In a phase 1 trial, or dose-finding study, researchers establish the safe and effective amount of treatment to give to patients. They begin with a very low dose, then continuously increase the amount until they see their desired result or side effects emerge, also called toxicity. If there is no toxicity doses will escalate quickly, but when side effects are observed doses are escalated slowly and cautiously to protect participants.
“The general principles of a phase 1 trial are to maintain rapid escalation in order to avoid exposing too many patients to sub-therapeutic doses, while preserving safety by limiting the frequency of toxic events,” Mahtani said. “So more than one patient is treated at each dose level, and we are quickly but safely trying to arrive at the correct dose to move forward with in larger trials.”
A phase 2 trial continues the work of the phase 1 trial on a larger scale. There are more patients involved, and while a phase 1 trial is more concerned with establishing the safety of a treatment a phase 2 trial focuses on the efficacy of a treatment.
The phase 3 trial is the largest study before Food and Drug Administration (FDA) approval, and is intended to demonstrate the new treatment is an improvement over the current standard treatment option. This trial will directly compare the new experimental drug to what doctors would usually do, and the experimental drug must outperform the standard treatment or offer a new option for patients who do not see results on other standard treatments.

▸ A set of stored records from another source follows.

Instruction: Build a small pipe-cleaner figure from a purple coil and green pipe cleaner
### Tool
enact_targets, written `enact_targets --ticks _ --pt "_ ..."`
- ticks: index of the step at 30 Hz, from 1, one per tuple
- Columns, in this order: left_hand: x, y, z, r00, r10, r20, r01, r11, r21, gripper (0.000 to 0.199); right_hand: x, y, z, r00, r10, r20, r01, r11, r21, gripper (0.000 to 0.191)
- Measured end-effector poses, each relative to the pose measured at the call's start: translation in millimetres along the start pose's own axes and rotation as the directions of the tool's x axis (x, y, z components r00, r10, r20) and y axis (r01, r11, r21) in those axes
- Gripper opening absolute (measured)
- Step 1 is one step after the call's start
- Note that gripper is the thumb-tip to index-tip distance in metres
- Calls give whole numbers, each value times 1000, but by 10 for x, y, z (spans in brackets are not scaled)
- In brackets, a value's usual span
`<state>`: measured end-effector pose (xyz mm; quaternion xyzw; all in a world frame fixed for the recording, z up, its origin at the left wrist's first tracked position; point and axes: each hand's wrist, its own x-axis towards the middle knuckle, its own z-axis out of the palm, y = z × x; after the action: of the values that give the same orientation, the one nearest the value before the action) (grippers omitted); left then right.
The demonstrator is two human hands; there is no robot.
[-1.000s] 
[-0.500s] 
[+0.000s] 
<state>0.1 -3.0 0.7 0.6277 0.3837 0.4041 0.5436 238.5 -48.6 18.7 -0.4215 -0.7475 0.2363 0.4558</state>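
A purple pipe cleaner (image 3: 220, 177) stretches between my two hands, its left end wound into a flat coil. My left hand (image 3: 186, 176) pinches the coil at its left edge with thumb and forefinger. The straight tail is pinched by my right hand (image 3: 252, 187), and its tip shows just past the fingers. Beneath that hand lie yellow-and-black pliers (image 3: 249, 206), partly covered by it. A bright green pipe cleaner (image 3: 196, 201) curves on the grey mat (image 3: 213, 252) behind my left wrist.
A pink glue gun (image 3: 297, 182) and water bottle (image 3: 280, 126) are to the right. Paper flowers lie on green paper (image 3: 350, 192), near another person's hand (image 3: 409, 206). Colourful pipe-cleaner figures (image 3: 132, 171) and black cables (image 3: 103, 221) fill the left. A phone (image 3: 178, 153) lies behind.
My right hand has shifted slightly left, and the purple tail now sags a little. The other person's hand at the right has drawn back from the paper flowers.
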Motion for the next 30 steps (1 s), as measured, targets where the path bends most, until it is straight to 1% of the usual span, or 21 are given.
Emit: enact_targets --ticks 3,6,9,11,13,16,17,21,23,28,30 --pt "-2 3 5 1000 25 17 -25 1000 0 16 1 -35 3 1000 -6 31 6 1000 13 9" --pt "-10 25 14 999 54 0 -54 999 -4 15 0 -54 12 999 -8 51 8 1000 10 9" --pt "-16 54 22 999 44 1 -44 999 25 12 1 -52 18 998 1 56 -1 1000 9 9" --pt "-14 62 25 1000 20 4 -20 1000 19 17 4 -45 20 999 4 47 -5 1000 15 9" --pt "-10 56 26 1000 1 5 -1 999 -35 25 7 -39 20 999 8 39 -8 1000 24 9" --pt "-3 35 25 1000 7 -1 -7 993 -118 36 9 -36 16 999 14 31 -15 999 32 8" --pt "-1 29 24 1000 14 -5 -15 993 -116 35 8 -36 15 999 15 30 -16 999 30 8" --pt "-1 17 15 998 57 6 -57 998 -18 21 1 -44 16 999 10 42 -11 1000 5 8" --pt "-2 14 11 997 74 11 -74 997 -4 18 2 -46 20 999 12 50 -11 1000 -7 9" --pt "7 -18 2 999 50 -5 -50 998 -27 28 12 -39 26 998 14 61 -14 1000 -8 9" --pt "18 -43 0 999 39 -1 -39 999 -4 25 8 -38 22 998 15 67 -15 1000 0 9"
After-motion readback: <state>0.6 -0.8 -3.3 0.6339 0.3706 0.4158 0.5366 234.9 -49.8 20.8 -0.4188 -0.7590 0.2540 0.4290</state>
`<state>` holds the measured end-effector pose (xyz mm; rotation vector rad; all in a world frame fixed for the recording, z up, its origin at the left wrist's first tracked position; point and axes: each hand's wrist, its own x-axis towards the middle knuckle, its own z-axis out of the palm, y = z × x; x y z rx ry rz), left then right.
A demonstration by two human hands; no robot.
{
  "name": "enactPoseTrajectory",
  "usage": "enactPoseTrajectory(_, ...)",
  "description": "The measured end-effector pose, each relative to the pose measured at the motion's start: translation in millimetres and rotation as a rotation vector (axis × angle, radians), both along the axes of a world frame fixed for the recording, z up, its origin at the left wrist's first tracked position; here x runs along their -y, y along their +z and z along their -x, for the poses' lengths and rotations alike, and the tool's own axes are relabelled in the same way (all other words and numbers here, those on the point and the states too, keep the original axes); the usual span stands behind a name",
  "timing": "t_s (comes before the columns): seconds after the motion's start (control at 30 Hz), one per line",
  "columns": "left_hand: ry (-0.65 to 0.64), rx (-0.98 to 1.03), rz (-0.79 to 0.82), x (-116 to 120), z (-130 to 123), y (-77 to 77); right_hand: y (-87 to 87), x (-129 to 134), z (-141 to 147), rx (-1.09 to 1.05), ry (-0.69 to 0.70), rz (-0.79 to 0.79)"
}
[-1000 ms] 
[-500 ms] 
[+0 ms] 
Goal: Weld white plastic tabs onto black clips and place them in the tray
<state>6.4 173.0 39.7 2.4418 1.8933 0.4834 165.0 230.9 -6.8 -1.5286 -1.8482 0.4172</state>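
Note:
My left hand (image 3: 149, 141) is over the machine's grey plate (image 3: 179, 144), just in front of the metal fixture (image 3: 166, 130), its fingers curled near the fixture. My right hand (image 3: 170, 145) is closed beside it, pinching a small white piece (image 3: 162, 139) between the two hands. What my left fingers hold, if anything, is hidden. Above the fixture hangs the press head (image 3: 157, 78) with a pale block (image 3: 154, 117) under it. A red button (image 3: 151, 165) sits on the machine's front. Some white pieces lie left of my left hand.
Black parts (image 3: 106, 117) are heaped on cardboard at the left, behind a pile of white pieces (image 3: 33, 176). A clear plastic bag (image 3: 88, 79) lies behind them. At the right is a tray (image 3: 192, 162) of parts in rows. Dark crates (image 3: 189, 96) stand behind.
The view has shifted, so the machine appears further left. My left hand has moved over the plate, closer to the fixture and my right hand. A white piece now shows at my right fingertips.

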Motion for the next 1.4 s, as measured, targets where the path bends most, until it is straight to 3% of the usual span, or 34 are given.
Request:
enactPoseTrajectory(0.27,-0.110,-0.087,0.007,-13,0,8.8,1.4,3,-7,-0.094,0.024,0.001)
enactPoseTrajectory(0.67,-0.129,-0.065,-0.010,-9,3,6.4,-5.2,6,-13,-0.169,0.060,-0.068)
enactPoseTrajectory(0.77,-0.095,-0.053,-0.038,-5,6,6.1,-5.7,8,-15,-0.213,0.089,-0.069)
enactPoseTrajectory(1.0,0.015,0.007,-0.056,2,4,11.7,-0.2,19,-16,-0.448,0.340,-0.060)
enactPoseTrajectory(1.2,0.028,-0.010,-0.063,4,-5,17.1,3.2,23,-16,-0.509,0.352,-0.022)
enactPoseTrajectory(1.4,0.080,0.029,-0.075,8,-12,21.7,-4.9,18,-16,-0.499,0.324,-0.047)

Participating in a Clinical Trial
Mahtani explained that there are two ways to get involved in a clinical trial if a patient is interested. The first is the most common and likely the easiest: ask the doctor.
“Make sure that your interest in a trial is conveyed to your physician, your treating oncologist. Usually that physician obviously has your best interest at heart. If there is a clinical trial that's available at that institution, they would offer it, or they may even help you find out what studies are available at neighboring institutions.In most cases the physician is raising the option of a trial.”
Another path to a clinical trial is to do one’s own research. Information on recently concluded or currently recruiting clinical trials is publicly available.
“Sometimes patients seek these trials out on their own, which is certainly reasonable. There are ways to do that through clinicaltrials.gov, or to go on different institutions’ websites where available trials may be detailed. Whether or not the patient is actually eligible would involve a review of all of their treatments to date and may even involve some consultation with their treating physician who knows them best.”
Mahtani encouraged all patients to discuss clinical trials with their doctors, even if they find a study they’re interested in themselves.
“There are many questions I would encourage patients to ask about trial participation in order to have a clear understanding of the study. Some of these include: Why you are being offered the trial? What are the options outside of a trial? What is the study aiming to answer?What phase is the study? Is there any information on effectiveness and safety that can be shared? What are the risks associated with participation?,” she concluded. “It’s important to make that joint decision in conjunction with your health care team. Just trusting your gut instinct about what may or may not ultimately be right for you is important advice.”